Records from a data source:
***
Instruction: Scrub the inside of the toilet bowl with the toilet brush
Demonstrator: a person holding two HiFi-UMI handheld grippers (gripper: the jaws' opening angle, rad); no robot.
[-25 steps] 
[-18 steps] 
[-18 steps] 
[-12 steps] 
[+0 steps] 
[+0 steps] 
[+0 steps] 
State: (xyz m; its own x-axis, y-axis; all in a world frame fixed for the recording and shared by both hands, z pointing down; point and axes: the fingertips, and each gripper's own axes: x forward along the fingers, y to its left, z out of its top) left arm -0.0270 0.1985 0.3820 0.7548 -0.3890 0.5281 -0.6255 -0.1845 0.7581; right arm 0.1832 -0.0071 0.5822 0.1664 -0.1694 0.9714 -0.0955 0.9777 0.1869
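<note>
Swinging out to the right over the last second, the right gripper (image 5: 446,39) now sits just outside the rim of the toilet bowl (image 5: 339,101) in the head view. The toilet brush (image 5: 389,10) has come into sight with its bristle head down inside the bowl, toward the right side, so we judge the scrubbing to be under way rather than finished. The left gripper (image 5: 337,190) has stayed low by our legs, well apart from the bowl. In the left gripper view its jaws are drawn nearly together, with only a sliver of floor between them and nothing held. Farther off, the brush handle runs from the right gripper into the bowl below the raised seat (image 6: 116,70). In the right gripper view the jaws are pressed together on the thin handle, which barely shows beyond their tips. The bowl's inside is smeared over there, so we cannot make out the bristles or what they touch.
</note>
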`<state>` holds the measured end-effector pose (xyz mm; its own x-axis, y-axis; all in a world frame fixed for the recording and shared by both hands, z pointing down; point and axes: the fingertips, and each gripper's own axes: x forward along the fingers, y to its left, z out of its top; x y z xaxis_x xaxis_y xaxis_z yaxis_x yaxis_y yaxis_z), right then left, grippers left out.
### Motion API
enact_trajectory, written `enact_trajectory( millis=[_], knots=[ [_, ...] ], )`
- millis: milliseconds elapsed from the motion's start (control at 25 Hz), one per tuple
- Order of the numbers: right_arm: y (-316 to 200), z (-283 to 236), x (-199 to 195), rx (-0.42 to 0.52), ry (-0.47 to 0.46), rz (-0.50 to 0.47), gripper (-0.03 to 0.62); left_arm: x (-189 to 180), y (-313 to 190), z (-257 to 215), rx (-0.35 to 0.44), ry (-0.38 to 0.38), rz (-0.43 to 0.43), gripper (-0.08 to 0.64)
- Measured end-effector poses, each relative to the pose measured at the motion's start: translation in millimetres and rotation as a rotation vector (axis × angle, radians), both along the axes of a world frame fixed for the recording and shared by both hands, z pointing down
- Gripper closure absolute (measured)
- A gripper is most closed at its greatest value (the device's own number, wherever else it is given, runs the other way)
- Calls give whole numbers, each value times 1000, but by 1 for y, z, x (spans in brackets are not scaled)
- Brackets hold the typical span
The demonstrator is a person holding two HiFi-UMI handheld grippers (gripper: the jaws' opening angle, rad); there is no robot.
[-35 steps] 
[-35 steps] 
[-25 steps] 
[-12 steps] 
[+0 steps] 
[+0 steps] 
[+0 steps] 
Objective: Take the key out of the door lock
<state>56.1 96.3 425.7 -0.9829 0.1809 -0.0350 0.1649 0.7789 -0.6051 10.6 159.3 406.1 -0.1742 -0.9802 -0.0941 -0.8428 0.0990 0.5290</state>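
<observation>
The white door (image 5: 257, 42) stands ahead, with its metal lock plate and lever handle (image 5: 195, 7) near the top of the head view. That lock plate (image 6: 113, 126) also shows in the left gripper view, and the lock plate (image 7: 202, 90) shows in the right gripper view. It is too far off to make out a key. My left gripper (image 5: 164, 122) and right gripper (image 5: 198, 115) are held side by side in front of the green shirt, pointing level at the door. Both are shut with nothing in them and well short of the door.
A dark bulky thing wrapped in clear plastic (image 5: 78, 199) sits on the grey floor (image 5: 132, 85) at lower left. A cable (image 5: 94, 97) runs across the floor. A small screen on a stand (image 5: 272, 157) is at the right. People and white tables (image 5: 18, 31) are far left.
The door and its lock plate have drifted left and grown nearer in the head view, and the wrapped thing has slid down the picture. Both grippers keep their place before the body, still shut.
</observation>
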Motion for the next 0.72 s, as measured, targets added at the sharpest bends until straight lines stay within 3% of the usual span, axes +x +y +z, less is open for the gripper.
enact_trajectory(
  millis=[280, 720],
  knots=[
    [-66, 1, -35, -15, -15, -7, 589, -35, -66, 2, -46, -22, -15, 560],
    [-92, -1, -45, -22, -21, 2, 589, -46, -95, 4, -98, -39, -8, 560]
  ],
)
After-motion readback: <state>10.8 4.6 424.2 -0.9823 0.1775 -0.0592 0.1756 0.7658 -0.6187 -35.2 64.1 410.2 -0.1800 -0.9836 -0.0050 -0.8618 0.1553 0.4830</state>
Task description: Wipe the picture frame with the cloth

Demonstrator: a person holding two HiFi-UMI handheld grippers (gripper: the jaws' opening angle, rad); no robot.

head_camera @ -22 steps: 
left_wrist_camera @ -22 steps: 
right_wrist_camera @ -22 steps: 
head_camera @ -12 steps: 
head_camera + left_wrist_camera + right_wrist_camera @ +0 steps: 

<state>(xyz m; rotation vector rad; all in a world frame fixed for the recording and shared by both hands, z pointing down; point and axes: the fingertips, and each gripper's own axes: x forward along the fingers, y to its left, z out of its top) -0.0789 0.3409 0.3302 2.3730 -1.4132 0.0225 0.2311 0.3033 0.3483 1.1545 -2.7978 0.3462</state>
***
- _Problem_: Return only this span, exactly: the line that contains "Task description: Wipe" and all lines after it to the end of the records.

- _Task output_:
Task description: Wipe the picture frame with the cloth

Demonstrator: a person holding two HiFi-UMI handheld grippers (gripper: the jaws' opening angle, rad); no robot.

head_camera @ -22 steps: 
left_wrist_camera @ -22 steps: 
right_wrist_camera @ -22 steps: 
head_camera @ -12 steps: 
head_camera + left_wrist_camera + right_wrist_camera @ +0 steps: 

<state>(xyz m; rotation vector rad; all in a world frame fixed for the recording and shared by both hands, z pointing down; point and axes: the fingertips, and each gripper's own axes: x forward along the fingers, y to its left, z out of its top) -0.0789 0.3409 0.3302 2.3730 -1.4132 0.0225 0.2311 0.3033 0.3483 1.1545 -2.7978 0.3462</state>

Nothing further is required of the output.